Customizing Kernels with a Helper Shell Script¶
Instead you can use this trick that takes advantage of a helper shell script. Navigate to the kernel.json
file for the given environment. Prepend one additional argument into the argv
list as shown:
{
"argv": [
"{resource_dir}/kernel-helper.sh",
"python",
"-m",
"ipykernel_launcher",
"-f",
"{connection_file}"
],
"display_name": "Custom Env",
"language": "python"
}
Then, create a kernel-helper.sh
script in the same directory as where the kernel.json
file is found. The resource_dir
variable is a convenient way to tell Jupyter to substitute in the path to that directory. The kernel-helper.sh
script should be made executable (chmod u+x kernel-helper.sh
).
As an example, here is a kernel helper script that makes that work with the example
module (not a real module). Use this helper in conjunction with the above kernel.json
:
#!/bin/bash
module load example
module load python
exec "$@"
You can put anything you want to configure your environment in the helper script. This can include environment variables, module loads, or conda environment activations. Just make sure it ends with the exec
line.
Shifter Kernels on Jupyter¶
Shifter works with Cori notebook servers. To make use of it, create a kernel spec and edit it to run shifter
. The path to Python in your image should be used as the executable, and the kernel spec should be placed at ~/.local/share/jupyter/kernels/<my-shifter-kernel>/kernel.json
(you do not need to create a Conda environment for this). Note that you must install ipykernel
in your container.
Here's an example of how to set up the kernel spec:
{
"argv": [
"shifter",
"--image=continuumio/anaconda3:latest",
"/opt/conda/bin/python",
"-m",
"ipykernel_launcher",
"-f",
"{connection_file}"
],
"display_name": "my-shifter-kernel",
"language": "python"
}
Spark on Jupyter¶
You can run small instances ( < 4 cores) of Spark on Cori with Jupyter. You can even do it using Shifter too. Create the following kernel spec (you'll need to make the $SCRATCH/tmpfiles
, $SCRATCH/spark/event_logs
directories first):
{
"display_name": "shifter pyspark",
"language": "python",
"argv": [
"shifter",
"--image=nersc/spark-2.3.0:v1",
"/root/anaconda3/bin/python",
"-m",
"ipykernel",
"-f",
"{connection_file}"
],
"env": {
"SPARK_HOME": "/usr/local/bin/spark-2.3.0/",
"PYSPARK_SUBMIT_ARGS": "--master local[1] pyspark-shell --conf spark.eventLog.enabled=true --conf spark.eventLog.dir=file:///global/cscratch1/sd/<your_dir>/spark/event_log --conf spark.history.fs.logDirectory=file:///global/cscratch1/sd/<your_dir>/spark/event_logs pyspark-shell",
"PYTHONSTARTUP": "/usr/local/bin/spark-2.3.0/python/pyspark/shell.py",
"PYTHONPATH": "/usr/local/bin/spark-2.3.0/python/lib/py4j-0.10.6-src.zip:/usr/local/bin/spark-2.3.0/python/",
"PYSPARK_PYTHON": "/root/anaconda3/bin/python",
"PYSPARK_DRIVER_PYTHON": "ipython3",
"JAVA_HOME":"/usr"
}
}
Using ipympl in Your Kernels (Matplotlib Jupyter Integration)¶
Leveraging the Jupyter interactive widgets framework, ipympl
enables the interactive features of Matplotlib in the Jupyter notebook and in JupyterLab.
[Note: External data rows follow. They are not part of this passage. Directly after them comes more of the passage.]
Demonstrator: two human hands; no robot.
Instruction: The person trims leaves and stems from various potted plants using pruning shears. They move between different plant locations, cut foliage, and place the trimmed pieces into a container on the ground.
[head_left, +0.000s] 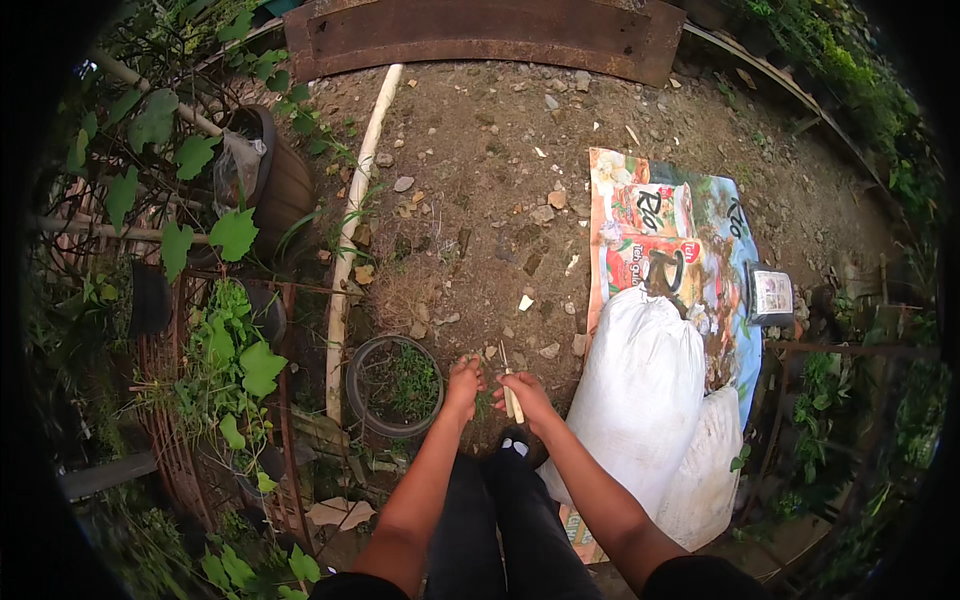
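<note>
My right hand (529, 396) grips a small pair of scissors with cream handles (514, 403). Their thin blades point away from me, over the soil. To the left, my left hand (465, 384) is curled with its fingertips together; whether something small is pinched there cannot be made out. Just beside that hand stands a round dark pot (355, 399) with small green weedy plants (409, 379) inside its rim. Close by on my right, a full white woven sack (637, 382) leans over a printed banner sheet (604, 225).
A second white sack (709, 472) lies behind the first. A black plastic packet (771, 294) rests at the banner's edge. On the left are a pale pole (367, 157), a large brown pot (289, 180) and a rusty rack (289, 420). A rusty metal sheet (480, 34) closes the far end.
</note>
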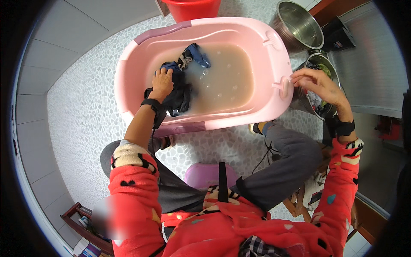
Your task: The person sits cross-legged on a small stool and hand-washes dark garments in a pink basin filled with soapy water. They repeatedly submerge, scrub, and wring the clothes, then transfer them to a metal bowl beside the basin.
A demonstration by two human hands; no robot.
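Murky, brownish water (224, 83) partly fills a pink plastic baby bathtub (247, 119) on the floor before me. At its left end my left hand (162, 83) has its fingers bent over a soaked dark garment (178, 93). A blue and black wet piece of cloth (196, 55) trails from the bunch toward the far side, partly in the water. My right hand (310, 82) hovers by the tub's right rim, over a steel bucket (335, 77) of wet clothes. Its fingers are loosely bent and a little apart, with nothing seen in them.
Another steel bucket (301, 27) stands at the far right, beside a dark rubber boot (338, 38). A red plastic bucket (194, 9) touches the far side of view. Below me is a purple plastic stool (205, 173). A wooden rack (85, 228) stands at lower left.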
Getting this to work in a Jupyter kernel using JupyterLab at NERSC currently requires that users install the same version of ipympl
in their kernel as is installed in JupyterLab by NERSC. This is a known issue and the ipympl
developers are working a solution.
For now, users need to know what version of ipympl
they need to install into their kernels. Starting from the beginning of the 2022 allocation year, the version of ipympl
installed into JupyterLab will match the version installed in the default Python module on either Cori or Perlmutter. This way users can easily find out what version of ipympl
they should use by running module load python
followed by conda list ipympl
at the command line. You should see output like the following:
# packages in environment at ...:
#
# Name Version Build Channel
ipympl 0.8.6 pyhd8ed1ab_0 conda-forge
You can use the conda
tool to install the matching version from the conda-forge
channel into your environment:
conda install -c conda-forge ipympl=0.8.6
Debugging Jupyter Problems¶
Logs can be very helpful when it comes to debugging issues with Jupyter, your custom kernels, or your Python environment. One of the first things we do when investigating Jupyter tickets is consult your log files.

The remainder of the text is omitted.